For months after she died, I was terrified something would surface and my life would be destroyed. When everyone thought those men raped and killed her and I knew they didn’t I felt terrible. But what could I do? When the police came to question me, it wasn’t even a conscious choice—I simply told them she’d been doing drugs and who gave them to her. When I told them I saw her early on the night she disappeared, and only briefly, and they asked if I was sure I didn’t see her again, I nodded my head and said, “Yes, I’m positive,” so decisively I almost believed it. It was not a choice, but something I knew I must do. To tell the truth, to tell them she had been with me after those men had already been put in the drunk tank, would have been unthinkable, tragic, foolish. It would have yanked me into this horrible mess, and for what? My life wasn’t meant to be derailed by one night on vacation.
It was late, and I was making my way back to my room from the bar, scuffing my Top-Siders against the pool deck, when I saw her. Her hair was a mess. Her mascara was smudged around her eyes.
“I promised, didn’t I?” she said. She smiled that sly smile that had teased me all week. Something was different, though. She was agitated, I might even say frantic. I was pretty sure she’d been crying. She grabbed my hand and I let her lead me to one of the beach cabanas. She wasted no time. She pulled off her top, her skirt, and her panties with a pragmatism that both chilled and aroused me. She pointed at my khakis with her chin. I unbuttoned them.

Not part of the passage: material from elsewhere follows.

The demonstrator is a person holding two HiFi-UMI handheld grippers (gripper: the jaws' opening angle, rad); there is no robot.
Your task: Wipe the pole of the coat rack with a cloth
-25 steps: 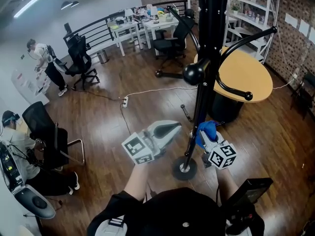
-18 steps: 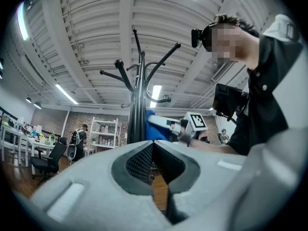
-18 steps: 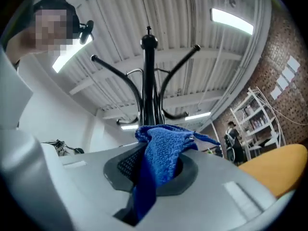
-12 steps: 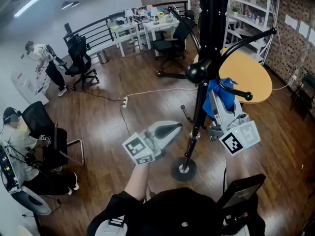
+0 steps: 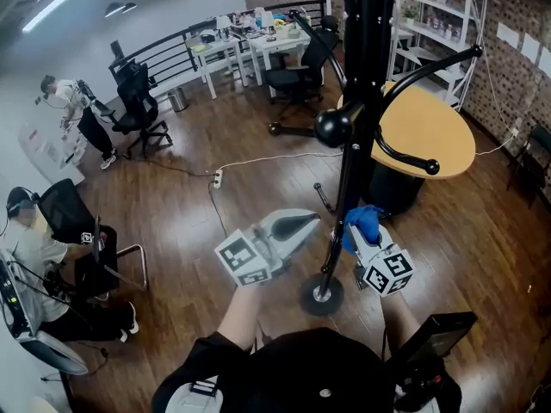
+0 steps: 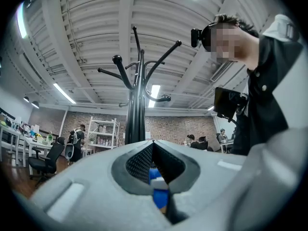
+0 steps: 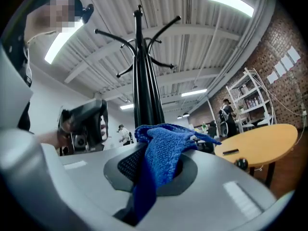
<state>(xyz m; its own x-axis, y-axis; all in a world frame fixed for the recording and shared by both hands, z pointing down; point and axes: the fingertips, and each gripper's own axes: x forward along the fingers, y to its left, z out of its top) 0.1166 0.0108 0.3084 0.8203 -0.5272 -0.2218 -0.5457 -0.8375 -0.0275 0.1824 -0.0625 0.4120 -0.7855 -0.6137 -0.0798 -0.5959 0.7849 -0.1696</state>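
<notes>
We judge the wiping under way, with the right gripper [image 5: 360, 233] clamped on the cloth [image 7: 162, 150] low beside the pole [image 5: 350, 179], while the left gripper [image 5: 307, 223] waits with jaws together.

Your cloth [image 7: 161, 153] is blue terry, bunched up and pinched between the jaws of your right gripper [image 7: 155, 170]. Its loose top folds over the jaw tips toward the right, and a tail hangs down between the jaws. The coat rack's pole [image 7: 146, 95] is black and upright, just beyond the jaw tips and directly behind the cloth. The cloth sits low on the pole, above the round base [image 5: 321, 296]. You cannot tell whether they touch.
</notes>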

It was unlike any sex in my admittedly slender library of experience. She pinned my arms above my head and held my wrists so hard they still ached the next day when the police questioned me. (There were faint bruises there, which they would have found if they’d looked.) Then I moved on top of her. She placed my hands around her neck. At first I jerked them away, but she grabbed them and wrapped them around again. I squeezed. She closed her eyes and smiled faintly, like I wasn’t even there. So I squeezed harder, and her eyes popped open. I’ll never forget it. The violence she unearthed so easily in me, like she knew it was right beneath the surface.
It was about something other than pleasure for her. Something was wrong but I didn’t know what and I didn’t ask. When I remember it, my dick goes limp, but I was twenty years old—capable of enjoying all kinds of misguided sex. When it was over, she dressed and ran off so quickly I was still dribbling cum into the sand when I lost sight of her.

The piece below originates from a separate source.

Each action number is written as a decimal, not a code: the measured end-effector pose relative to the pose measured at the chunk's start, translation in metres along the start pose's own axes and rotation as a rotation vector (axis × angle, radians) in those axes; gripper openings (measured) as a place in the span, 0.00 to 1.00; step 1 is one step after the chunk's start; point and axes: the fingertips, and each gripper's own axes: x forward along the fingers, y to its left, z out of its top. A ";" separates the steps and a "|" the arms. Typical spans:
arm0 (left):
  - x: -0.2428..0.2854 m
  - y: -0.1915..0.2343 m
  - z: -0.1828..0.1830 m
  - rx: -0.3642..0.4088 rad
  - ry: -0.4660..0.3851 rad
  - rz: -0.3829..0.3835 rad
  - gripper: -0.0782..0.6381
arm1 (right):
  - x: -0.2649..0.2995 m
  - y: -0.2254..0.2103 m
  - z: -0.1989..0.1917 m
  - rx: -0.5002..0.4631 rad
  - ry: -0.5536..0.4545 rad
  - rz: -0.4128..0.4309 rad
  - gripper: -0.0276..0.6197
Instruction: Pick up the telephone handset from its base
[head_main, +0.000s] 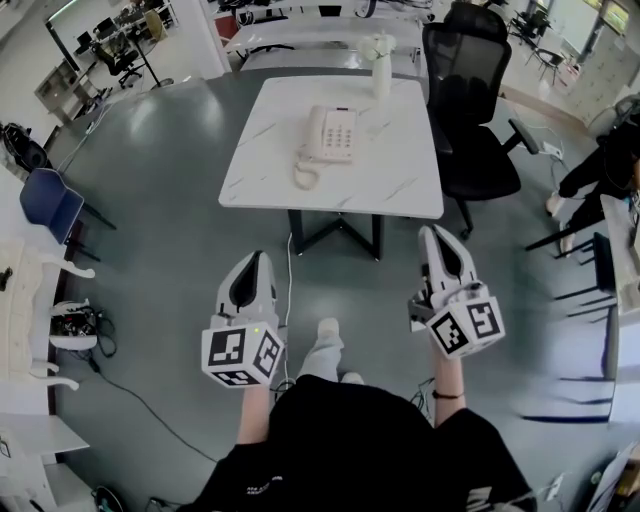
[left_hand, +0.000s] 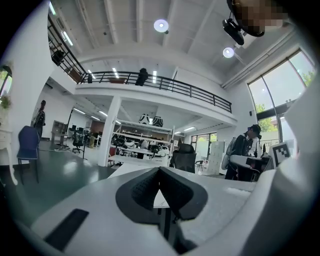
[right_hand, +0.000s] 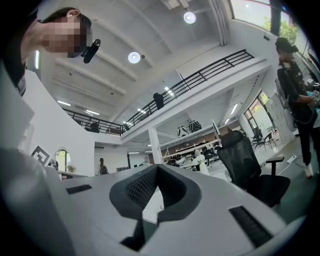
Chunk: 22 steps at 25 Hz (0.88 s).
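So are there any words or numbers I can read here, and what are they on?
Nothing can be read for sure.
Keys of the telephone: digits too small.
Marker cubes on the left gripper and right gripper: square patterns, no letters.
Print on the black shirt: too blurred.

Keys on the telephone (head_main: 331, 134) are too small to read; the white thing (head_main: 379, 62) at the far edge of the table (head_main: 400, 185) is unclear. A person (head_main: 600, 165) is cut off at right. The left gripper (left_hand: 159, 172) and right gripper (right_hand: 157, 169) each hide most of the table in their own views.
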 end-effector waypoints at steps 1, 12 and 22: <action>0.009 0.002 0.000 -0.002 0.002 -0.007 0.11 | 0.008 -0.004 -0.002 0.002 0.001 -0.005 0.03; 0.102 0.041 0.017 -0.010 0.009 -0.061 0.11 | 0.099 -0.027 -0.010 0.005 -0.003 -0.043 0.03; 0.160 0.076 0.020 -0.017 0.026 -0.090 0.11 | 0.154 -0.039 -0.021 -0.010 0.011 -0.087 0.03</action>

At first I felt horribly guilty. Maybe if I’d asked her what was wrong, or if I’d done something different, then … I played that game over and over until it nearly drove me crazy. Back at Yale, I paid penance in all kinds of ways. I tutored a low-income New Haven kid. I called my parents more. For a brief period during my senior year, I seriously entertained joining the Peace Corps. But with time, I grew comfortable in my life again.

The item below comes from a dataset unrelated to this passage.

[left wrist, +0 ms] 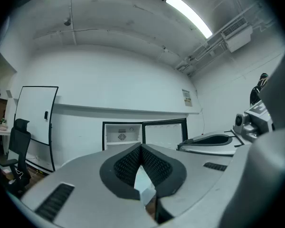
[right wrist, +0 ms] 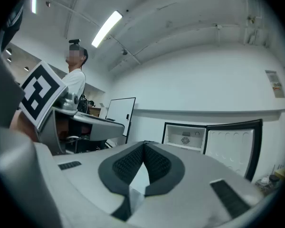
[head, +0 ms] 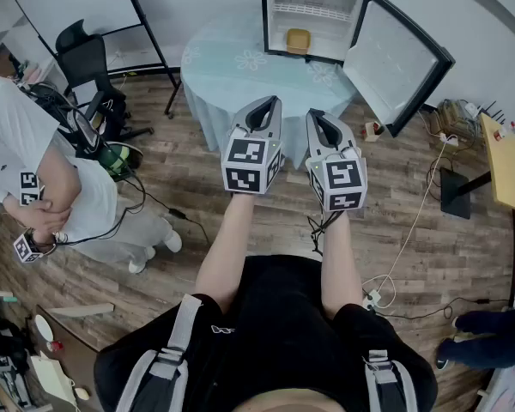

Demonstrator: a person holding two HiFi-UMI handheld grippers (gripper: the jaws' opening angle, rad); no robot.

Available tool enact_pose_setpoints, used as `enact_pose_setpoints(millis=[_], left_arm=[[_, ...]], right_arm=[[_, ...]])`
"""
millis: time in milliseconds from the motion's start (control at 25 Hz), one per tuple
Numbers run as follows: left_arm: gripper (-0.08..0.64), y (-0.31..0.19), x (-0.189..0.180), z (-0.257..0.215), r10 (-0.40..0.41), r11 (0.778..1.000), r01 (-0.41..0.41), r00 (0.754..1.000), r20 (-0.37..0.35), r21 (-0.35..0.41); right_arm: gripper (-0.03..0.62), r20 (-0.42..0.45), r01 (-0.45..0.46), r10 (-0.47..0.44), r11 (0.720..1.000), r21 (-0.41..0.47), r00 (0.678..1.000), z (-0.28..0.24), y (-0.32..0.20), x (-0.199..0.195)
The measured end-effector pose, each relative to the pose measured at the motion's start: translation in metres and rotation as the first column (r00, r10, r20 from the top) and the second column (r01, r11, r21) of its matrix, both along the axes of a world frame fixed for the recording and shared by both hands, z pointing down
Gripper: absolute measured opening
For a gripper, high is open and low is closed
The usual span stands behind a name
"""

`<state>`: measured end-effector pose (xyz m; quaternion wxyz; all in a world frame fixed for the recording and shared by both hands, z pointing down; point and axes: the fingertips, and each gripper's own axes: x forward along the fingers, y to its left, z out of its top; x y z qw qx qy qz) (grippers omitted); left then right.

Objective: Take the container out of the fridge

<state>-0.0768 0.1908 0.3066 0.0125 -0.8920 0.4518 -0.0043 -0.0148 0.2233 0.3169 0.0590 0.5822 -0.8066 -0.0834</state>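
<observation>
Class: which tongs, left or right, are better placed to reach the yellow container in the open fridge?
Probably left: the container sits left in the fridge, ahead of the left tongs, while the open door stands on the side of the right tongs. Both are shut.

Both grippers held out in front at chest height, side by side, close but not touching, tips pointing forward. Left gripper: jaws shut, pads meeting at the tips, nothing between them. Right gripper: jaws shut too, empty. Bare left forearm and right forearm extend forward, roughly parallel. The two grippers angle slightly towards each other at the tips. Marker cubes sit at the rear ends, facing up.
</observation>
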Motion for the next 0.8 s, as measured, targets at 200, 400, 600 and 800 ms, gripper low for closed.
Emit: enact_pose_setpoints(millis=[200, 400, 600, 800], left_arm=[[0.002, 0.005, 0.016, -0.004, 0.020, 1.000, -0.020, 1.000, 0.018, -0.002], [0.002, 0.010, 0.041, 0.007, 0.054, 0.998, -0.053, 0.998, 0.042, -0.014], [0.002, 0.011, 0.054, 0.015, 0.063, 0.998, -0.062, 0.997, 0.054, -0.025], [0.002, 0.006, 0.059, 0.017, 0.071, 0.997, -0.070, 0.995, 0.063, -0.031]], right_arm=[[-0.002, 0.014, -0.008, 0.008, 1.000, -0.007, 1.000, -0.003, 0.003, 0.015], [-0.002, 0.024, -0.007, 0.008, 0.998, -0.059, 1.000, 0.015, 0.003, 0.033], [-0.002, 0.049, -0.042, 0.046, 0.997, -0.070, 0.998, 0.019, 0.003, 0.059], [-0.002, 0.074, -0.072, 0.078, 0.994, -0.082, 0.994, 0.021, -0.002, 0.072]])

I’ve never thought of myself as a secretive person, but I am practical, and practically you can’t tell this story, and I never have. I lead a good life. It is not as grand as the life I assumed would be mine when I was young—I haven’t changed the world with my goodness or brilliance or bravery. I haven’t made a giant splash with my existence, but I’m well respected in my field. I’m an architect. Hanna and I own a boutique firm together. She’s Dutch. We met during a summer studio in Budapest in graduate school. I love her frankness, which can come off as arrogance to those who don’t know her because she is beautiful, tall and slender and erect. I love the space between us, the gap our different native tongues and cultures opens, and the privacy this affords.